Op-Ed: What I learned in Kyiv
I returned on Monday from traveling to Ukraine with a congressional delegation led by House Speaker Nancy Pelosi. We met with Ukrainian President Volodymyr Zelensky and his top national security team in Kyiv for almost three hours.
Zelensky is a remarkably impressive wartime leader. His grasp of the military, civilian and humanitarian issues facing his country is extraordinary. Although it was our first meeting, I felt I knew him because of all I’d learned through my role as lead House manager in Donald Trump’s first impeachment. This was the man Trump tried to shake down by withholding hundreds of millions of dollars in military aid unless Zelensky granted him a now-infamous political “favor.”
In Kyiv, I was once again struck by the depravity of that act — preventing military aid from getting to Ukrainian soldiers when they were already fighting the Russians and Russian President Vladimir Putin, and dying every week. But I was struck by something else as well: Zelensky’s first major engagement with the United States must have caused him to question American values, and whether all global diplomacy would be characterized by such shameful transactionalism.
But Zelensky wasn’t cynical. He was focused on his country’s ongoing need for humanitarian aid, economic relief and military assistance in a war that is entering a new phase.
When Putin first tried to overrun Ukraine and install a puppet regime in Kyiv, his forces were spread out, their tanks and other armored vehicles could be ambushed by Ukrainian troops who knew the terrain much better than they did. Now the Russians have consolidated their firepower in eastern Ukraine, the Donbas region, chiefly the cities of Donetsk and Luhansk, hoping to encircle Ukrainian forces and annex that territory. The fighting is more at a distance now, and Ukraine has a desperate need for long-range artillery such as American-made howitzers. We have already provided dozens and promised more, and we should do still more, including arming Ukraine with multiple rocket launchers that can be even more effective than howitzers in combating Russian firepower.
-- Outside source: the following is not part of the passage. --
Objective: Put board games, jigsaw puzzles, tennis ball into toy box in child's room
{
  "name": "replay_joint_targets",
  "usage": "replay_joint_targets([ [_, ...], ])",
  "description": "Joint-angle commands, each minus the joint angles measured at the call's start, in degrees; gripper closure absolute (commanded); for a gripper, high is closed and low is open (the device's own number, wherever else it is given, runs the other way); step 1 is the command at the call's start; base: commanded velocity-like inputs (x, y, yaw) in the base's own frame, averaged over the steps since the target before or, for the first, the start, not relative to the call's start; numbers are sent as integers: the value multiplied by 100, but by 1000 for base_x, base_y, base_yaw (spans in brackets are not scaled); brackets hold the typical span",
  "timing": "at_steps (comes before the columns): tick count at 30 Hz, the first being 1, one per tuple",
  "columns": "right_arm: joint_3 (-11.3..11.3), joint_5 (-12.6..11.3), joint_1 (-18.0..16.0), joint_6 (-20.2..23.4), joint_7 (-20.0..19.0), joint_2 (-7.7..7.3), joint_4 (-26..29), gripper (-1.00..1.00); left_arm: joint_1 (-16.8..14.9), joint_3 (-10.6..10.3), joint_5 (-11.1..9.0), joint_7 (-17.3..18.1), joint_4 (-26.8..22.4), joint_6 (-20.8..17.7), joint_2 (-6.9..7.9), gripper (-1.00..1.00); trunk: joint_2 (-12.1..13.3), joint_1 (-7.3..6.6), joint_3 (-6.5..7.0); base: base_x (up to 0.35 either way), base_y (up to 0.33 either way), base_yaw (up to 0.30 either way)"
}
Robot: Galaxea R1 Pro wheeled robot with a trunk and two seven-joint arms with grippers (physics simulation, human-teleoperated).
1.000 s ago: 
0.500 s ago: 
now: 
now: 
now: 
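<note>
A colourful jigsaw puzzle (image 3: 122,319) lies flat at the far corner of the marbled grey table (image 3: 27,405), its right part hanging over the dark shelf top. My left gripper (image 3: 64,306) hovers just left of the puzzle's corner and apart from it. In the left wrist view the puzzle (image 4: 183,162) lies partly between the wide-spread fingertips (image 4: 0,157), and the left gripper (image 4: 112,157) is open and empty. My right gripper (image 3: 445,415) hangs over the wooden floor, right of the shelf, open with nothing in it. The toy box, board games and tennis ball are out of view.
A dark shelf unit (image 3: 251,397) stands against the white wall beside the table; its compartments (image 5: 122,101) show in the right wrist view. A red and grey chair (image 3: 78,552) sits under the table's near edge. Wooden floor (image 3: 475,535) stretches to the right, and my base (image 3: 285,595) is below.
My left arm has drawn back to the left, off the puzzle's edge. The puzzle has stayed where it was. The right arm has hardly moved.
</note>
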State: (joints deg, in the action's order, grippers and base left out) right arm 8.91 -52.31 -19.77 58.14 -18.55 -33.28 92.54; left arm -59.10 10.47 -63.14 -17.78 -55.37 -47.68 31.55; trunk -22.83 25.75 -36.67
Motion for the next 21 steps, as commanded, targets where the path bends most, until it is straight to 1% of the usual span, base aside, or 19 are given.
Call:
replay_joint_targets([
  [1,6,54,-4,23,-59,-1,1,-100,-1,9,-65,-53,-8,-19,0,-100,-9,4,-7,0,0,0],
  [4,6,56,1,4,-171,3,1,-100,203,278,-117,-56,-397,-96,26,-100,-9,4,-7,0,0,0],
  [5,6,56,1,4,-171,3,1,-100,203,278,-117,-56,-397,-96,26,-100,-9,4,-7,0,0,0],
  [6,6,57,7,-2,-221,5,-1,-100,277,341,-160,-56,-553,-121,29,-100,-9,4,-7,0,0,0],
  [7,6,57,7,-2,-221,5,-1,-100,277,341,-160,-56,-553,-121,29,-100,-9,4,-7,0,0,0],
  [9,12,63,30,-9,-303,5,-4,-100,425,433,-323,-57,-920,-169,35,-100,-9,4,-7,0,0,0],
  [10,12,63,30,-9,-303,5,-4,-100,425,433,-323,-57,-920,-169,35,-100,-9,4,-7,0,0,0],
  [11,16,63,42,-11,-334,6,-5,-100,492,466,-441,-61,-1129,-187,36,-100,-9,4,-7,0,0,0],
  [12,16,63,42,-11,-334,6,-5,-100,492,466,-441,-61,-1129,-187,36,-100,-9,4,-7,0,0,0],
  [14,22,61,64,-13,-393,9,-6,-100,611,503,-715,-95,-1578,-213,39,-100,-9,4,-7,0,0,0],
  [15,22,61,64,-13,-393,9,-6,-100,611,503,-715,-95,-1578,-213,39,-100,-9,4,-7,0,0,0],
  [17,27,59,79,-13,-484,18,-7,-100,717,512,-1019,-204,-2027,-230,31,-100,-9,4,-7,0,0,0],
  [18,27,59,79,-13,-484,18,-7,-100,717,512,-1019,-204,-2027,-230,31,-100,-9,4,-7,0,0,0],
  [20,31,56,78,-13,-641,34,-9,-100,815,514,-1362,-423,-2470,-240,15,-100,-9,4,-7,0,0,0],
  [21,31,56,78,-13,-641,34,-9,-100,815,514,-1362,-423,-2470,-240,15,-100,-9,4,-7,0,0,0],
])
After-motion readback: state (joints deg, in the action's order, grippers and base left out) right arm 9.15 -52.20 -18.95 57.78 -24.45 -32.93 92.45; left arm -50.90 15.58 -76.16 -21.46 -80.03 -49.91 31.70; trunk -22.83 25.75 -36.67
As chair of the House Intelligence Committee, I discussed with Zelensky the vital intelligence cooperation between our two countries. The Biden administration skillfully declassified key intelligence about Russian plans and intentions before the outbreak of war, stripping away any pretext the Russians could later claim for the invasion and helping to speedily unite NATO and our other allies around a punishing set of sanctions.
The strategic sharing of information must continue to give Ukraine the insights it needs to identify Russian troop movements and to deter Russian escalation, including the use of chemical or biological weapons. Intelligence community efforts are also critical to discouraging China from aiding Russia by evading sanctions or providing military support. President Xi Jinping must be made to understand that while he may be able to help the Russians, he cannot do so clandestinely. China’s role will be exposed, and Xi will have Ukrainian blood on his hands for all the world to see.
The trip underlined to me that the war in Ukraine is a humanitarian crisis. The Ukrainian people have been subjected to horrific war crimes, including the killing of civilians, rape of Ukrainian women and girls, and forced migration to Russia of Ukrainian children and families.
The repercussions are felt not just in Ukraine. The Russian invasion is causing a global food crisis. Ukraine is the breadbasket of Europe, and its inability to export its grain through the port of Odesa — blockaded by the Russians — may cause starvation in Africa and elsewhere. Zelensky requested Harpoon antiship missiles to destroy the Russian Black Sea fleet and reopen the port. We should provide them. Smart and innovative, the Ukrainians have manufactured their own land-to-sea missiles, even sinking the Russian flagship Moskva, but American capabilities are much greater, and they should be shared.
The Ukrainian people are fighting valiantly to defend their homeland, its sovereignty and its aspiring democracy against one of the world’s most capable militaries. Russian forces have been stymied in their greatest ambition — a quick takeover — and are now fighting and losing a grinding war of attrition.
No matter Ukraine’s valor, every day that Putin’s war goes on means more death and suffering. Tragically, the fighting will not end until he concludes he cannot conquer the Ukrainian people.
We can speed that end by helping Ukraine defend itself, providing generous aid to the war’s many millions of refugees and tightening sanctions against Russia until it can no longer afford such brutality.
Not since World War II has a European power launched such an unprovoked war on its neighbors — arrogantly seeking to subjugate a sovereign nation and remake global borders through military might. America was the arsenal of democracy in that previous fight, and we have been thrust into that role again.
We must not, and will not, take any step to provoke a direct confrontation of our forces with the Russians, but we should do all we can to hasten the war’s end and Ukraine’s survival. In the latest struggle between freedom and oppression, we have a historic and vital role to play in freedom’s defense.
Adam B. Schiff, a Democrat, represents California’s 28th Congressional District and is chairman of the House Permanent Select Committee on Intelligence.